The Mouth inside the Pillow
The mouth jutting out of the pillow had the teeth of a piranha, snapping its jaws, dripping thick, gooey yellow saliva, and making tiny squeaks that echoed like distant screams.
The mouth jutting out of the pillow had the teeth of a piranha, snapping its jaws, dripping thick, gooey yellow saliva, and making tiny squeaks that echoed like distant screams.
Squatting down in front of him, his father shook his head, the dark bags under his eyes deepening. Stephen had night terrors when he was nine, vivid, thrashing nightmares that lasted far longer than they should have, because his parents coddled him. He wasn’t going to make the same mistake with his son. This was the fourth night in a row that Stephen had come into their room in the middle of the night, shaking them awake, trembling with tales of the same dream.
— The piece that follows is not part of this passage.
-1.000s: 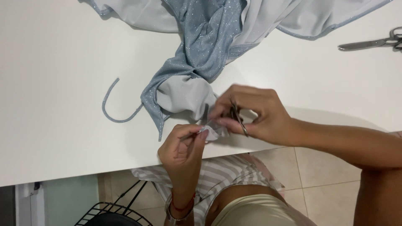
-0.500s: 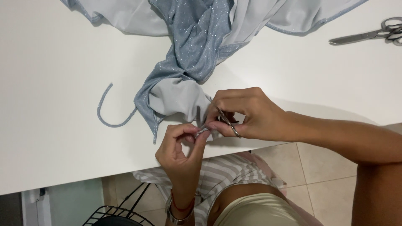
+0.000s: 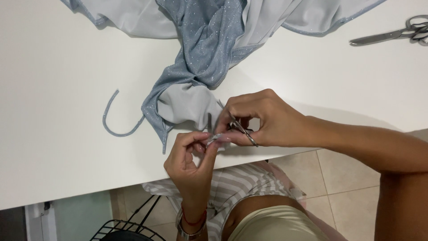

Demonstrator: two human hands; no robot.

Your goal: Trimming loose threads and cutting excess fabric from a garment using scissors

“It’s just another nightmare, Stephen,” his father said, his voice flat. “You need to get over these. I’ve told you a hundred times, dreams aren’t real, no matter how real they seem.”
“But I could smell its breath!” Stephen insisted, tears catching on his lashes. “The worst smell I’ve ever smelled. You can’t smell someone’s breath in a dream.”
“You can do anything in a dream,” his father snapped, a touch more sharply this time. “That’s how dreams work.”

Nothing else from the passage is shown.